It's funny how the planets sometimes align around a topic. This week it's the chicken and the egg question regarding technology and consumer research.
It all started last week when I was talking with a friend from a local technology start-up about the need to understand consumer (or other end-user in B2B situations) motivations in order to ensure the relevance of new product offerings. Then today I saw two interesting posts that essentially dance around the same question; when developing breakthrough innovation, which comes first? The first post is from Don Norman, and suggests that historically breakthrough innovations begin with technology, and that what he's calling design research to uncover unmet needs is only useful in developing incremental improvements. The second post is from Roy Luebke and is a response to Norman's post, suggesting that design (observational) research can point to all types of innovations.
What was interesting was that I was able to agree and disagree with both of them, based on a) how narrowly or broadly consumer research is defined, and b) the expectations for what either research or technology will deliver. Let's look at both.

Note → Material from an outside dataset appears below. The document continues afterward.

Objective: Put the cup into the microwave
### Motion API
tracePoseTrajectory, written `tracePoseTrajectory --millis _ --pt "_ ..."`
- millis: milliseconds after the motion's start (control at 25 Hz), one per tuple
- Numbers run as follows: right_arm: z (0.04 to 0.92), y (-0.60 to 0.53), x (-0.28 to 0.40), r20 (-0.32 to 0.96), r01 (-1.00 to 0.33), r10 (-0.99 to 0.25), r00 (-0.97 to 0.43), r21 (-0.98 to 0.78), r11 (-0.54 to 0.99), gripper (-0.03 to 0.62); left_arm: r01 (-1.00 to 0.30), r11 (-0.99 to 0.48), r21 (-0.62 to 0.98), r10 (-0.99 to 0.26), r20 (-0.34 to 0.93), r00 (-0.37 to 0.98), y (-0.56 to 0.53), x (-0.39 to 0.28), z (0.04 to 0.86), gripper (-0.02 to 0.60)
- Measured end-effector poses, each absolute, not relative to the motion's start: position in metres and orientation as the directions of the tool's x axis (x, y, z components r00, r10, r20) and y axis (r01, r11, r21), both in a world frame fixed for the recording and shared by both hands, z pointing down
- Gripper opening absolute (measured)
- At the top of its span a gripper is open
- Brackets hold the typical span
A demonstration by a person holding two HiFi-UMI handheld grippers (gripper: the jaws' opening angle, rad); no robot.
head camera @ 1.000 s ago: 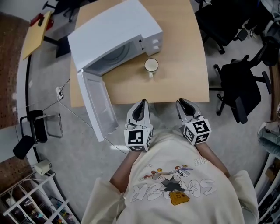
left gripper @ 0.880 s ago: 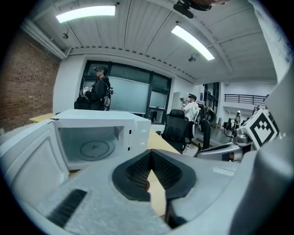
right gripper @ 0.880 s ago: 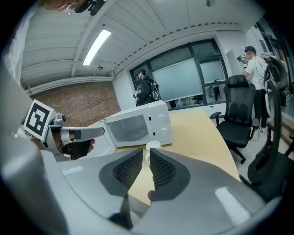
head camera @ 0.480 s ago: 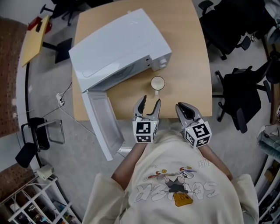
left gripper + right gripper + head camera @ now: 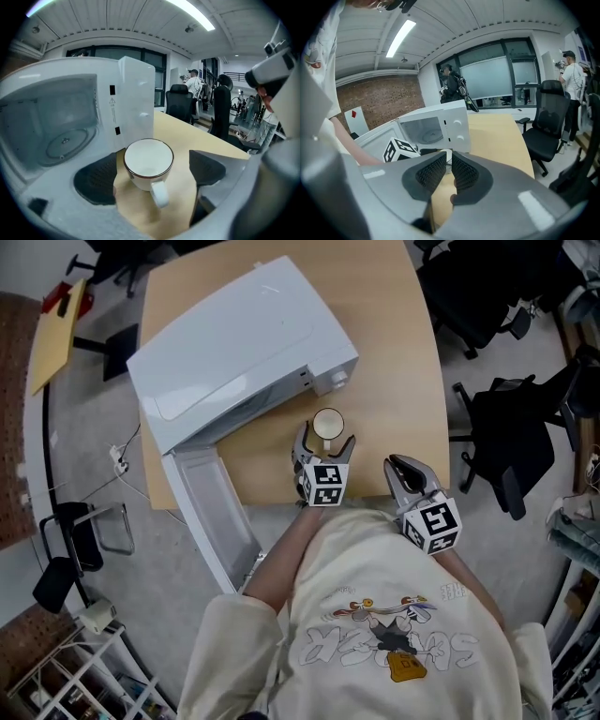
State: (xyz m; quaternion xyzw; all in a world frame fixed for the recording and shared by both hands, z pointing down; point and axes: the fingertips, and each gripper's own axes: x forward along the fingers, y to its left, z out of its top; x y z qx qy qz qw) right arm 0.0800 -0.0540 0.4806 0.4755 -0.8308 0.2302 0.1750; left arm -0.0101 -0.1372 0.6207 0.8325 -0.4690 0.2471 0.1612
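The left gripper (image 5: 326, 442) has its jaws opening very wide, and the cup (image 5: 147, 159) sits right between them. The dark pads do not squeeze it yet, so it holds nothing. The right gripper (image 5: 446, 171) has its jaws almost pressed together with just a thin slit, and nothing is in them. It waits farther from the microwave (image 5: 234, 343) than the left one. The cup stands on the bench (image 5: 394, 352), just in front of the microwave's button side. Its handle (image 5: 159, 193) points away from the microwave, back at the person. The microwave door (image 5: 211, 512) is swung wide open and sticks out past the bench edge. To do this step well, I think the left gripper should slide in a little more, until a pad is on each side of the cup's round body. The handle should stay in the gap, not under a pad. Then it should close softly and lift the cup straight up, keeping it flat. The cup must go around the button side of the microwave to reach the round glass plate (image 5: 65, 140) inside. I cannot tell if the left pad already brushes the cup. From above, the microwave's top hides most of its inside, and the gripper covers the near side of the cup.
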Motion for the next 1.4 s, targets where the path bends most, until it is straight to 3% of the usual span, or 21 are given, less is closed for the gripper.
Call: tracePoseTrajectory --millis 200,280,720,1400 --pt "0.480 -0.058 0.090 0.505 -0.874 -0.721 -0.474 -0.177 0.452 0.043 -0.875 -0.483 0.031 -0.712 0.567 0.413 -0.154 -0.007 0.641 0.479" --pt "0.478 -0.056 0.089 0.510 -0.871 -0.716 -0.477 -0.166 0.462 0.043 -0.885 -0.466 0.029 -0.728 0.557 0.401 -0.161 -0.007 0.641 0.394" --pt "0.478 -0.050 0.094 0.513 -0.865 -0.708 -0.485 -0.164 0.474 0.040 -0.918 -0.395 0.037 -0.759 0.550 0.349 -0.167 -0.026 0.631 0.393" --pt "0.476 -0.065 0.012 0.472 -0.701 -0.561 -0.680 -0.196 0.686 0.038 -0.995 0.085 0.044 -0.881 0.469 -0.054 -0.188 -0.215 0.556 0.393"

First, Norman describes the tasks of design research, and points to the fact that pure technological invention was what drove the creation of many inventions from the airplane to text messaging. And I would say that taken literally, he is correct. If you've been reading this blog for a while, you know that I view contextual research as a source of information, not answers. (I use the term contextual research because it does not focus the outcomes too narrowly.) And consumers could never be expected to come up with such breakthrough inventions as the ones he describes. When viewing contextual research as a source for answers, the most you can expect is a good list of improvements to existing products.

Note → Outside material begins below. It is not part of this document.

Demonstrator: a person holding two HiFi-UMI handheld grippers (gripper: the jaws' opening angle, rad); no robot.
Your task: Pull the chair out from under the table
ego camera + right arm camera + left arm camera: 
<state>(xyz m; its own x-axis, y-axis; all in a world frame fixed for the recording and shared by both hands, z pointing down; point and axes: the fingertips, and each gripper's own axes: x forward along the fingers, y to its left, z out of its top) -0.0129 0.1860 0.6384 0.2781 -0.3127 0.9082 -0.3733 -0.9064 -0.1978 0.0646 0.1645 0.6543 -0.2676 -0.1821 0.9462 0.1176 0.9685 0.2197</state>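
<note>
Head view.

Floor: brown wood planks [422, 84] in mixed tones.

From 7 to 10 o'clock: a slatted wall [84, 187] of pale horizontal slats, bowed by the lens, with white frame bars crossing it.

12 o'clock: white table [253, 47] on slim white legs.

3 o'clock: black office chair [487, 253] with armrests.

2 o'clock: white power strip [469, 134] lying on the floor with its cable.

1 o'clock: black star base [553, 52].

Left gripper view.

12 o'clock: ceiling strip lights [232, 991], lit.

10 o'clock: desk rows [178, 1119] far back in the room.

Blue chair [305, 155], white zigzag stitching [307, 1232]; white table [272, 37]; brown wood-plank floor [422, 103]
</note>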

Second, Norman then points out that it is technological invention that is the source of breakthrough innovation. Again, he is right in that the inventions he described would not be possible without new technology. However, they would not be successful if they didn't satisfy a consumer motivation. In reality, consumers rarely change their behavior to accomodate technology. They adopt when the technology is put into a form that seamlessly fits into their lives. All of the inventions on Norman's list enable consumers to do something they already wanted to do (travel, communicate, etc), but in a better, faster, less expensive, etc way. Knowing the motivation ahead of time can save a lot of time and money, as well as help a company to define what business they are really in.
In that sense, Norman's post appears to be based on the idea that the consumer will give you the answer, and that after the technology is developed product success is hit or miss. I would have to disagree with both of those assumptions.
On the other hand, Luebke acknowledges that learning from consumers can point to many different types of innovation. That is true, but he doesn't comment on the fact that contextual research should be tailored to collecting the information that will inform the decision that needs to be made. For example, a consumer can be asked directly to evaluate current product features. Understanding their motivations, however, is what is necessary to guide the development of new products and services they would never think to ask for. This is the type of constraint inventors typically love to solve with new technology. This is how learning from consumers can drive technology development - it provides a purpose, not a directive. This is where research and invention come together.
Ultimately it doesn't matter whether we are starting with a technology or a market segment. Technology can certainly enable the creation of totally new products and services. But these new products and services will not succeed unless they satisfy the market's motivations better than existing alternatives.